I need the lines below from the one with "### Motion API" down to the one with "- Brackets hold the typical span" reproduced exactly, both ends included, and nothing else.

+++ EXERCISE DATA

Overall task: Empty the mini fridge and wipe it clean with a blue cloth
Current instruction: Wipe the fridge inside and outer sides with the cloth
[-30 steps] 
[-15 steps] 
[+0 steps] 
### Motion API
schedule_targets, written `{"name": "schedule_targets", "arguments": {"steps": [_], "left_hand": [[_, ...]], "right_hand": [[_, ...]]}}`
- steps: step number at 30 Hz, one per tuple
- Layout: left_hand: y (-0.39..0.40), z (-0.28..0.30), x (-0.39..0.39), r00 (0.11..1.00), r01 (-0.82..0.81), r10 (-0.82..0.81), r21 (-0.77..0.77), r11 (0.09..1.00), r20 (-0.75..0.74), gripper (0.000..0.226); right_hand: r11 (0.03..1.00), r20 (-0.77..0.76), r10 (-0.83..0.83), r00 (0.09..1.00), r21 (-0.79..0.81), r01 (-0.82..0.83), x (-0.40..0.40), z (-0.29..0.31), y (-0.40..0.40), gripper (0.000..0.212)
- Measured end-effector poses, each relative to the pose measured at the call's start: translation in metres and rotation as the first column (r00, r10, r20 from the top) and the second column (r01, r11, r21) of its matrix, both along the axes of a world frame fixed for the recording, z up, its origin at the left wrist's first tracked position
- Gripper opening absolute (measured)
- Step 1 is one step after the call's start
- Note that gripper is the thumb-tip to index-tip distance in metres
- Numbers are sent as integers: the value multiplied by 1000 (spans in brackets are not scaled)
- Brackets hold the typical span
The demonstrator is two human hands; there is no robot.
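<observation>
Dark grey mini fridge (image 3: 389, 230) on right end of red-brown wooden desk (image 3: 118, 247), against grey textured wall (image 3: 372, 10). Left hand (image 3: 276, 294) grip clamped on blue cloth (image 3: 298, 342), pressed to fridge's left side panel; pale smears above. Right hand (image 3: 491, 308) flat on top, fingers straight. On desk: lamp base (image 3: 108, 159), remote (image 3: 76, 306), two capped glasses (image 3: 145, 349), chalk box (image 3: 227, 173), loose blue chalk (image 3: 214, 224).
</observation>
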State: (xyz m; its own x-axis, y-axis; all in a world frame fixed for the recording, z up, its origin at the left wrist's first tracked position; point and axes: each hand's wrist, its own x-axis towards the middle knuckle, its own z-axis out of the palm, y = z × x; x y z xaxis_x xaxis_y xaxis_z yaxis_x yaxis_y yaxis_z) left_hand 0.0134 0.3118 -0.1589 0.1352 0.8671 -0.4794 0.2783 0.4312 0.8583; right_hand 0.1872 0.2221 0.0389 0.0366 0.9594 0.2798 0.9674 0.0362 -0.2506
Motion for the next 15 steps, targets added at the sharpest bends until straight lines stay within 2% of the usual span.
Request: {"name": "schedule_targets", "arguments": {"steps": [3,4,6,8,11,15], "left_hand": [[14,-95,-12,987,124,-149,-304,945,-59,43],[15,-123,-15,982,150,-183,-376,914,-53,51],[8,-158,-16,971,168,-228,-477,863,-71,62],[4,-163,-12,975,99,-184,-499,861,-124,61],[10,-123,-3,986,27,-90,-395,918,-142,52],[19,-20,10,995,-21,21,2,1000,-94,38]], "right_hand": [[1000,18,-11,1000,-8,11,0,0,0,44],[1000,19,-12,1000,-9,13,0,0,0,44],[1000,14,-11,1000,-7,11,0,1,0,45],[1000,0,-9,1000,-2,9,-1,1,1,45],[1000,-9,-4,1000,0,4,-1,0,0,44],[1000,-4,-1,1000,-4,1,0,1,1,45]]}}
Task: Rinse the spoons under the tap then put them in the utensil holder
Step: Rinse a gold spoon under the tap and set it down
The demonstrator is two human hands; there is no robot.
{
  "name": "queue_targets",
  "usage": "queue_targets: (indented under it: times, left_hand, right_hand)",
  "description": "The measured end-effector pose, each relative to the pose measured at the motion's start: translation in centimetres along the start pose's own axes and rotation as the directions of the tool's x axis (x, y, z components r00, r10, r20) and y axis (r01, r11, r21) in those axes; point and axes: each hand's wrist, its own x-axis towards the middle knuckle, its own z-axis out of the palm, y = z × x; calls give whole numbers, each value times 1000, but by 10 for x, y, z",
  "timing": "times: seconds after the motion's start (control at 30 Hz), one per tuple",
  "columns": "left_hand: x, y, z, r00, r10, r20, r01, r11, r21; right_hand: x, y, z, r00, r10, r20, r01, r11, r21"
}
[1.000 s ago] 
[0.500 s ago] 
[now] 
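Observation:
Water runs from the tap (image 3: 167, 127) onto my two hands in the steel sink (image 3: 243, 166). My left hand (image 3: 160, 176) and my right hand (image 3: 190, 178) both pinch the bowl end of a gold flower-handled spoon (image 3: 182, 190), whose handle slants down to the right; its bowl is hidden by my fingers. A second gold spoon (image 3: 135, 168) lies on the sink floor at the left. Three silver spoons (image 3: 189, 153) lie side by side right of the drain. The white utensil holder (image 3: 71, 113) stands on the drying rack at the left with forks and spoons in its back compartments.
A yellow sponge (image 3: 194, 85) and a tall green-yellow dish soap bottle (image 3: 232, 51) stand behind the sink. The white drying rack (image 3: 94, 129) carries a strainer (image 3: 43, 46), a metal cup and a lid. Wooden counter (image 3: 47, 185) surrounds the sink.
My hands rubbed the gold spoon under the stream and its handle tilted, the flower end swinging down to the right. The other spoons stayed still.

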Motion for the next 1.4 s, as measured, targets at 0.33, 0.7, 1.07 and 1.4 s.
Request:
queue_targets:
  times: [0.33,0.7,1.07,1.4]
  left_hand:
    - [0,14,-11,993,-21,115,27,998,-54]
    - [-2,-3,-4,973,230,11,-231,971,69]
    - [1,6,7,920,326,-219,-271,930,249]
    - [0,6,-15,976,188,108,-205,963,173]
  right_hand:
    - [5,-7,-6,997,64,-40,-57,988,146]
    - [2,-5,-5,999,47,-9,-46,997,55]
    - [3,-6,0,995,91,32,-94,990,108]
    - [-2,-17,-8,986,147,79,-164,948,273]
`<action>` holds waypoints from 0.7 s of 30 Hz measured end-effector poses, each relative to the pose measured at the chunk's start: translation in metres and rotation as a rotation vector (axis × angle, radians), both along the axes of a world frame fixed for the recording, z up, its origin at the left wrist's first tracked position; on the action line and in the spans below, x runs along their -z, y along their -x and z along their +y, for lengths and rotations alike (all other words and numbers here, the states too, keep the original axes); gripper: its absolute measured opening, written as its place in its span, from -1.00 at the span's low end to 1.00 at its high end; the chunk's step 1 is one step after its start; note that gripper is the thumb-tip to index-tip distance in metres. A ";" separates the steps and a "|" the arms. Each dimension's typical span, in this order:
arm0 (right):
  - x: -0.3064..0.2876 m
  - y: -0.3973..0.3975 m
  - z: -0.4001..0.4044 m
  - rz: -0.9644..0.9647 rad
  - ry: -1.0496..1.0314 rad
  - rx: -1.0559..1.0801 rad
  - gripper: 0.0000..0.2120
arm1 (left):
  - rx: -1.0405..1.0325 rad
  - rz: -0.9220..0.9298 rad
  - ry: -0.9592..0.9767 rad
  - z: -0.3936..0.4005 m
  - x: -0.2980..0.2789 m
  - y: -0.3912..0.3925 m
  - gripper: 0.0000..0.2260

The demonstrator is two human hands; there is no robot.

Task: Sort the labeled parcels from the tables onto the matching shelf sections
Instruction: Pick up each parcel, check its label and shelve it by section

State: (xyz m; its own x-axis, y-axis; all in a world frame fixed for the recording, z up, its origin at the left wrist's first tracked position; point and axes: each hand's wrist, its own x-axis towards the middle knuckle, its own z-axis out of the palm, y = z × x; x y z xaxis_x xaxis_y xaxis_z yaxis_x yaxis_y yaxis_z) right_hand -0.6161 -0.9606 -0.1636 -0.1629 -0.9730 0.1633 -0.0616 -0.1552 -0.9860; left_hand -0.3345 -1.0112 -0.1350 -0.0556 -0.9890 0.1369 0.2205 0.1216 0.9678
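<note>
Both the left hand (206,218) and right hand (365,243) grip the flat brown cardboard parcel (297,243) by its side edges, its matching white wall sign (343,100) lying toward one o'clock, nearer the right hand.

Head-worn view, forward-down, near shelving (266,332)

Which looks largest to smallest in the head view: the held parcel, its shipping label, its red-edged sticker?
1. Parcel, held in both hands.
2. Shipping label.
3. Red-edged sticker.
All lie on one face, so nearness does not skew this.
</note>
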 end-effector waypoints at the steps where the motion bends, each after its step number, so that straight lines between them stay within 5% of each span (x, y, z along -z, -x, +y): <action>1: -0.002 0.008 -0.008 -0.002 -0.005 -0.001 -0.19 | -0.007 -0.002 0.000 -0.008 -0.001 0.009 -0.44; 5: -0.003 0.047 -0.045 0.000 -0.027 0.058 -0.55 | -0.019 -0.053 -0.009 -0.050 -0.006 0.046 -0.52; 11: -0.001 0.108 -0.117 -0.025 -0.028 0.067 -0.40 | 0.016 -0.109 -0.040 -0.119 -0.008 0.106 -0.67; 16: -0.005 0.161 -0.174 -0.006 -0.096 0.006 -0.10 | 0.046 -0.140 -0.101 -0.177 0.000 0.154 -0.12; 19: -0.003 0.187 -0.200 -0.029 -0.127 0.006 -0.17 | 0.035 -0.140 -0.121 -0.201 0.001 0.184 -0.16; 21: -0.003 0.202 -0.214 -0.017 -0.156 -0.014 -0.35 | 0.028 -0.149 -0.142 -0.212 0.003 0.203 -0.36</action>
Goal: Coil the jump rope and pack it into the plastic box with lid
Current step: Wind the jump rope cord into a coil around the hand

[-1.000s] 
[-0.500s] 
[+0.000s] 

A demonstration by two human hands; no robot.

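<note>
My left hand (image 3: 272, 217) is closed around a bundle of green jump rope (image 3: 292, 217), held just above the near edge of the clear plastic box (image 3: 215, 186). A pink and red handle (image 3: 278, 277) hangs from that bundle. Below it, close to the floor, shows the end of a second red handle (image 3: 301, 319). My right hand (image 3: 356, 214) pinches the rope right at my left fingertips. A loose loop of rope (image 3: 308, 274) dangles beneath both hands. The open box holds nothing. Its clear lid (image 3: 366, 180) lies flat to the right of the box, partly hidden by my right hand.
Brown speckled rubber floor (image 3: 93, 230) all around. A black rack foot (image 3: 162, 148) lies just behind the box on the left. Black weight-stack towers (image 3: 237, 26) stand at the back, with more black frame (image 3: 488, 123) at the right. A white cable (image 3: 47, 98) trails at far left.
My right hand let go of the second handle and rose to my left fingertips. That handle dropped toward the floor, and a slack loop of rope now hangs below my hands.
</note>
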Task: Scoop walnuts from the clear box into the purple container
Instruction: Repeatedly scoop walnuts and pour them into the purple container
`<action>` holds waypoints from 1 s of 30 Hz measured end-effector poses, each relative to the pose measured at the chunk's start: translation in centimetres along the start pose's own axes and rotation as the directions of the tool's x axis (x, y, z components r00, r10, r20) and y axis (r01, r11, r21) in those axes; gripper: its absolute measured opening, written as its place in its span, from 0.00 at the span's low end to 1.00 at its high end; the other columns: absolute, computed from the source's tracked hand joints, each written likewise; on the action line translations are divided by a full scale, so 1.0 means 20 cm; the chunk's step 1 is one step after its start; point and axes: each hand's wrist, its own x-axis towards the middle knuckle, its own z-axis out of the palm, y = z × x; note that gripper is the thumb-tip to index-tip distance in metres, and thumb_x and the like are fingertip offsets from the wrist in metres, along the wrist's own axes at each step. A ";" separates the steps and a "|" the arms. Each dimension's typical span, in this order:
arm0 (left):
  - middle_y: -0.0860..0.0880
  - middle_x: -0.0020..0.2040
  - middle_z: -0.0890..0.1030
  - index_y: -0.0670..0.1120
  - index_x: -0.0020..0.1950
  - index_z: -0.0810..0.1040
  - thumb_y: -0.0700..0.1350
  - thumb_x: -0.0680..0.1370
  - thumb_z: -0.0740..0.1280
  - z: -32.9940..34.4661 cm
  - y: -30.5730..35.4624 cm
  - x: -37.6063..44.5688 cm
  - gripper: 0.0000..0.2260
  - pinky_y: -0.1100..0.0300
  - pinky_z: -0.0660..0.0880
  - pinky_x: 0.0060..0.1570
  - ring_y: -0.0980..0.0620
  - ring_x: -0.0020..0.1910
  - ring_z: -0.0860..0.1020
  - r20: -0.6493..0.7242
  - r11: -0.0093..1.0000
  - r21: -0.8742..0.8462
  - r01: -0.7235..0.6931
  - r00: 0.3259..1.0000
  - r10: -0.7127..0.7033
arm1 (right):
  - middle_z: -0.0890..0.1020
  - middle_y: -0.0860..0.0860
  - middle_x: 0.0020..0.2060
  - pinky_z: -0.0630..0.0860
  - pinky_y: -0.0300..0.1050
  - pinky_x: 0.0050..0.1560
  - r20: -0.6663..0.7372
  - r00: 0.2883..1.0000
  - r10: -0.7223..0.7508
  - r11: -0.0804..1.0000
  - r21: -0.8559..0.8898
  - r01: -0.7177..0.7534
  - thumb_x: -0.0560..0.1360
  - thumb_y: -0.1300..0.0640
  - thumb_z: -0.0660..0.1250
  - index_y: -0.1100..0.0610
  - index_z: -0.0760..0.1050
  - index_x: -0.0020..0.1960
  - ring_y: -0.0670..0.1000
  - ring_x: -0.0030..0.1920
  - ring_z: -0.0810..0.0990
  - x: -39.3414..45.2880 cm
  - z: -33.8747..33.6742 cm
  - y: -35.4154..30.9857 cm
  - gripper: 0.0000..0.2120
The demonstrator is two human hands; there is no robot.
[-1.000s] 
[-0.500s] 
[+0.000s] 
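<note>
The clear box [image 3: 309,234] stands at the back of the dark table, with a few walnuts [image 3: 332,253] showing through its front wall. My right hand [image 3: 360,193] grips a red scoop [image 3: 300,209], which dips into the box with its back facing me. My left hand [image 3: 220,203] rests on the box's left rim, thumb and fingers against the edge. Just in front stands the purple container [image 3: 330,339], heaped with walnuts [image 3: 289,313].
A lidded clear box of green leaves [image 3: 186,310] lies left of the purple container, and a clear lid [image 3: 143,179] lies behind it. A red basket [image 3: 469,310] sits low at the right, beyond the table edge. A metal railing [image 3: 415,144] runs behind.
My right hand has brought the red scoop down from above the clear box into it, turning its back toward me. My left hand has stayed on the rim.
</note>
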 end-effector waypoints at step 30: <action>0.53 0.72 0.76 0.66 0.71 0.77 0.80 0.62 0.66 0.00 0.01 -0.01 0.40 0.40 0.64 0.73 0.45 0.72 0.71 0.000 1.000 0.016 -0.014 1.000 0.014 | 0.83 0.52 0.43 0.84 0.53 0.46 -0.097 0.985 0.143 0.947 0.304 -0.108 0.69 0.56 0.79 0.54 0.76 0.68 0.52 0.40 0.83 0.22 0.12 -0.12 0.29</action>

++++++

SOLVED PROBLEM
### Motion API
schedule_targets, written `{"name": "schedule_targets", "arguments": {"steps": [_], "left_hand": [[_, ...]], "right_hand": [[_, ...]]}}`
- steps: step number at 30 Hz, one per tuple
- Layout: left_hand: y (-0.39..0.40), z (-0.28..0.30), x (-0.39..0.39), r00 (0.11..1.00), r01 (-0.82..0.81), r10 (-0.82..0.81), r21 (-0.77..0.77), r11 (0.09..1.00), r20 (-0.75..0.74), gripper (0.000..0.226); right_hand: r11 (0.03..1.00), r20 (-0.77..0.76), r10 (-0.83..0.83), r00 (0.09..1.00), r21 (-0.79..0.81), r01 (-0.82..0.83), x (-0.40..0.40), z (-0.29..0.31), y (-0.40..0.40), gripper (0.000..0.212)
- Measured end-effector poses, each relative to the pose measured at the call's start: translation in metres and rotation as the first column (r00, r10, r20 from the top) and the second column (r01, r11, r21) of its matrix, both along the axes of a world frame fixed for the recording, z up, its origin at the left wrist's first tracked position
- Gripper opening absolute (measured)
- Step 1 is one step after the call's start
- Note that gripper is the thumb-tip to index-tip distance in metres
- Numbers are sent as integers: the value multiplied by 1000 (spans in brackets are not scaled)
- Brackets hold the typical span

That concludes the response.